▶ Dataset items:
*** Block opens ***

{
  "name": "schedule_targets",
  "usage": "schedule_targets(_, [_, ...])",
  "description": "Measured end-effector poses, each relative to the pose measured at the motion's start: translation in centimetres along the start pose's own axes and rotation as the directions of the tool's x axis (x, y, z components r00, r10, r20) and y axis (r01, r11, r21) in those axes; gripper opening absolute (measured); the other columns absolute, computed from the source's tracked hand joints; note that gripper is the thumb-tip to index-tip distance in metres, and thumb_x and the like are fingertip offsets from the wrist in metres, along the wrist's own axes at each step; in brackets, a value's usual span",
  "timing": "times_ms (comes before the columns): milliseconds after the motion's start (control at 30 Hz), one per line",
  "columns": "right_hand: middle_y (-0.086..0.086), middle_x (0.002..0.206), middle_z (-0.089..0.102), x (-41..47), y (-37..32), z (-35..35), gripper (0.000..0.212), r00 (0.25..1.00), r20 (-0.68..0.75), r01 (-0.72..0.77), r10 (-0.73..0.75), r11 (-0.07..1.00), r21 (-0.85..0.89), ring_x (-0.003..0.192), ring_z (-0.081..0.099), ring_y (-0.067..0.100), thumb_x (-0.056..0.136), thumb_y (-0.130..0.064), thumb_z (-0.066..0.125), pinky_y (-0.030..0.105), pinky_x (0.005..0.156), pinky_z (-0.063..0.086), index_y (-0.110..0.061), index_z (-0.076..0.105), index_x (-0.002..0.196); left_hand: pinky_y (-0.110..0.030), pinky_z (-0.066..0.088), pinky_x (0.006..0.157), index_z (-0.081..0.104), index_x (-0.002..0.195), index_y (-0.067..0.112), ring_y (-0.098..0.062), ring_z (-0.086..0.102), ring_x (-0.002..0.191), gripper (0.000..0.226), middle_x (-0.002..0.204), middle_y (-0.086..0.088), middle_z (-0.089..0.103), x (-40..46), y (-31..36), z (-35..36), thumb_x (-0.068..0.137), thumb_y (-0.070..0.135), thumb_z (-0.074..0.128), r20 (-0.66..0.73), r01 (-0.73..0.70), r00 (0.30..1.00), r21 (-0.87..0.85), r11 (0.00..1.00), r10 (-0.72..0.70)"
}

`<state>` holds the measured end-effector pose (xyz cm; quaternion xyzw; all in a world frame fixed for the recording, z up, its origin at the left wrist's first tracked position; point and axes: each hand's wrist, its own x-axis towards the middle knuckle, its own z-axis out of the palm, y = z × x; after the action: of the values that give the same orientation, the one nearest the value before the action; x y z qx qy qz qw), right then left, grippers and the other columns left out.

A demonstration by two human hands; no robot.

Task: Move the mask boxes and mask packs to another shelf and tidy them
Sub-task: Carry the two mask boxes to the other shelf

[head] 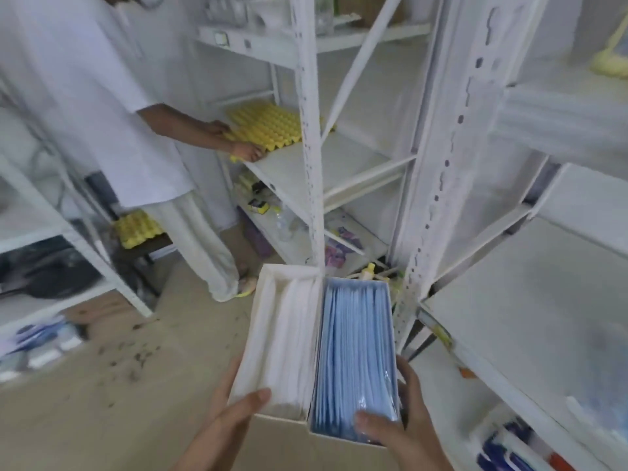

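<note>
Left hand: my left hand comes up from the bottom edge, thumb hooked over the near end of the white mask box, fingers wrapped along its outer left side, so I am gripping it.
Right hand: my right hand mirrors it, thumb lying on the plastic-wrapped masks at the near end of the blue mask box, fingers curled up the box's right wall; it grips that box.
Boxes: the two open boxes sit side by side, long walls touching, held out in the air in front of me above the floor, the white one on the left full of white masks, the blue one on the right full of blue masks.
Floor: beige floor below, with dark crumbs scattered on it.
Right shelf: a white shelf board just right of the boxes, its near part bare.
Shelving ahead: white perforated uprights with more shelves behind.
Other person: someone in white clothes stands at left, both hands on a yellow egg tray on a shelf; another yellow tray sits low behind them.
</note>
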<state>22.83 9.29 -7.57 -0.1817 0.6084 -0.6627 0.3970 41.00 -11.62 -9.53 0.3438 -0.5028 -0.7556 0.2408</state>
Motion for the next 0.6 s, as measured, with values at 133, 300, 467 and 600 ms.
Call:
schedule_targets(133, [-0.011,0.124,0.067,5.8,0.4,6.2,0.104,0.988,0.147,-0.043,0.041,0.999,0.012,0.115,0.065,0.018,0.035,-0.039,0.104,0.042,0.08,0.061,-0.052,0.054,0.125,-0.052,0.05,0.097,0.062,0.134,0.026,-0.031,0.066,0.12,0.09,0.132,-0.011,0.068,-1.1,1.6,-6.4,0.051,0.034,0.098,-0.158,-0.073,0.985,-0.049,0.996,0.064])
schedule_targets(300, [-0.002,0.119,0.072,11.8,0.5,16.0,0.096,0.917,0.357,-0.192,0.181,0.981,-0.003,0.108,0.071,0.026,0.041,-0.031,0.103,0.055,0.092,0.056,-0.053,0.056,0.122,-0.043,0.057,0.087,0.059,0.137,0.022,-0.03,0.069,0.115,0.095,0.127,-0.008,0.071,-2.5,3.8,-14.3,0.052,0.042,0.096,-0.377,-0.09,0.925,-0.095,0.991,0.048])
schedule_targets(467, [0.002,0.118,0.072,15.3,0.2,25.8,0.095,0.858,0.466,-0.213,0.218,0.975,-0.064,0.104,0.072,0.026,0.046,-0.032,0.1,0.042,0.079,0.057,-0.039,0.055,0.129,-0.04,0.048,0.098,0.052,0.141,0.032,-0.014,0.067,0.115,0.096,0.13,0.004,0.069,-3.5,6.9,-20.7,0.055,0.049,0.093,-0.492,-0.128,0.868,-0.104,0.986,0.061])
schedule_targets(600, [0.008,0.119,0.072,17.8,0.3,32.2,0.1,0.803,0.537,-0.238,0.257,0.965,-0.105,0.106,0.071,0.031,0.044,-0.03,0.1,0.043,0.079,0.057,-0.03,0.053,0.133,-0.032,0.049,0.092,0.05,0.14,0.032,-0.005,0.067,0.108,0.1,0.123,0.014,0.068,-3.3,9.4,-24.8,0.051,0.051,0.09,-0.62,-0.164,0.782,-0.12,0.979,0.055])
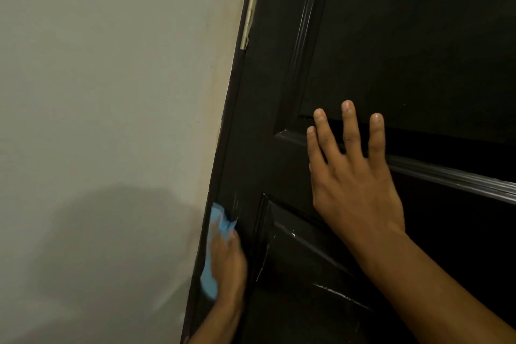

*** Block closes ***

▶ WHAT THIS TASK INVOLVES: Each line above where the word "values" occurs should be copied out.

▶ SOLUTION TO THE EXERCISE:
`<state>` holds the measured end-effector pose (xyz cm; quaternion xyzw; all in a world frame fixed for the recording, z up, its origin at the left wrist's first tracked position; point and axes: each hand's wrist, its own x-axis towards the middle knuckle, its own z-axis out of the palm, y = z × x; after the action: of the values that give the same orientation, the one nearest the value before the action; x y z qx qy qz qw), right then left, grippers and the other columns left out.
Motion for the next 0.6 s, as measured, with values at 133, 300, 467 and 600 ms.

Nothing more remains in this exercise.